Part 3: Understanding Normal Distribution, Z-Score, and Their Applications in Data Science


Math and Statistics for AI
Math and Statistics for AI

In this blog post, we will explore the concepts of Normal Distribution (also known as Gaussian Distribution) and Z-Score. These concepts are fundamental in data analysis, especially in the field of data science and machine learning. We'll also cover how to use Python to apply these concepts in practical scenarios. Let's get started!


What is Normal Distribution?

Normal Distribution, often referred to as Gaussian Distribution, is a probability distribution that is symmetric about the mean. It has a bell-shaped curve where most of the data points are concentrated around the mean, and the probability of data points decreases as you move away from the mean.

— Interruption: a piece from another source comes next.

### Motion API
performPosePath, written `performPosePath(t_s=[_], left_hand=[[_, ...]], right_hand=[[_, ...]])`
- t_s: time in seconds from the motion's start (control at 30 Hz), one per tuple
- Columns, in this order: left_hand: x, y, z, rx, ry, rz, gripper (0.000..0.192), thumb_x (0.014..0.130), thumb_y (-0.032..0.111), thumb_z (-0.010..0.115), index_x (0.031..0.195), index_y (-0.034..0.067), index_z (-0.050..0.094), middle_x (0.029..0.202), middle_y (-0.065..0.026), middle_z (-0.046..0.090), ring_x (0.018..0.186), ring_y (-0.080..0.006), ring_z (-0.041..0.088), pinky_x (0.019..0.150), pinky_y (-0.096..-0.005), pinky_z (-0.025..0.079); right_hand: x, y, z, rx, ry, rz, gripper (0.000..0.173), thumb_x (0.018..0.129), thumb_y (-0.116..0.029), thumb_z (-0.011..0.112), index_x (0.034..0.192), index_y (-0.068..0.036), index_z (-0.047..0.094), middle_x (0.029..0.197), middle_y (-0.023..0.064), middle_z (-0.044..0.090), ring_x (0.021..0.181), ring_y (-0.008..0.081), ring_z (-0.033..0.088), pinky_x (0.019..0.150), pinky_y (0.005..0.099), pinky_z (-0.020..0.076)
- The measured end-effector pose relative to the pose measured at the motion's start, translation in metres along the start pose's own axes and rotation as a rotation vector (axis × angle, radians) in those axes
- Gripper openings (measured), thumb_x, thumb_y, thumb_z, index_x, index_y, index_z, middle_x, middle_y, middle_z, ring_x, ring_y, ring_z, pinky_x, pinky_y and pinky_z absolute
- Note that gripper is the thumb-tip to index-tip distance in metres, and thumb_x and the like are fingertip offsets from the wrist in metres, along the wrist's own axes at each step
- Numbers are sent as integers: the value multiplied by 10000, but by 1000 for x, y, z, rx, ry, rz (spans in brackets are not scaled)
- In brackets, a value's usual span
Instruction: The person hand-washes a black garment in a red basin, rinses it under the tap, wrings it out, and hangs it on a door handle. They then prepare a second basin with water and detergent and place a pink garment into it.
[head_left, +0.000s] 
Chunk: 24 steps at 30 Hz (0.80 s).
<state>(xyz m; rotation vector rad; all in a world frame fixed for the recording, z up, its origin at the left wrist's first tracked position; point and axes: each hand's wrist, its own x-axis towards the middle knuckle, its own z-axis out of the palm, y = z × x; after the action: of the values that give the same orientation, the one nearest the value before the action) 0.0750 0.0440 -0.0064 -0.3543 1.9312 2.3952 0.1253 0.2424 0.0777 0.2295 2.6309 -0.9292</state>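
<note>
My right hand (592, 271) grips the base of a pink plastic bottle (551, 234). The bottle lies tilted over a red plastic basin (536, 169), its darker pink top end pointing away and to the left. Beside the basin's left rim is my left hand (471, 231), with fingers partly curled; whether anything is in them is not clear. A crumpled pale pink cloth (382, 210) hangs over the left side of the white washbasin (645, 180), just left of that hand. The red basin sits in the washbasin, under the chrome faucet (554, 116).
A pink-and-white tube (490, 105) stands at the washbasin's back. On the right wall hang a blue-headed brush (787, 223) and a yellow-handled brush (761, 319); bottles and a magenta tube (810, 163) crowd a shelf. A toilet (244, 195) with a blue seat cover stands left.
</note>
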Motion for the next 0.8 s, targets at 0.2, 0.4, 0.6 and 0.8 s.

Example: Analyzing Heights

Imagine you are a data scientist working for a clothing store, and you need to analyze people's heights to determine the appropriate sizes for clothing. When you plot these heights on a histogram, you will see a bell-shaped curve if the data follows a normal distribution.

A histogram is a frequency distribution that shows how often each different value in a set of data occurs. For example, if you have three data samples between the height range of 5 and 5.5 feet, you plot the height on the x-axis and the count of those samples on the y-axis.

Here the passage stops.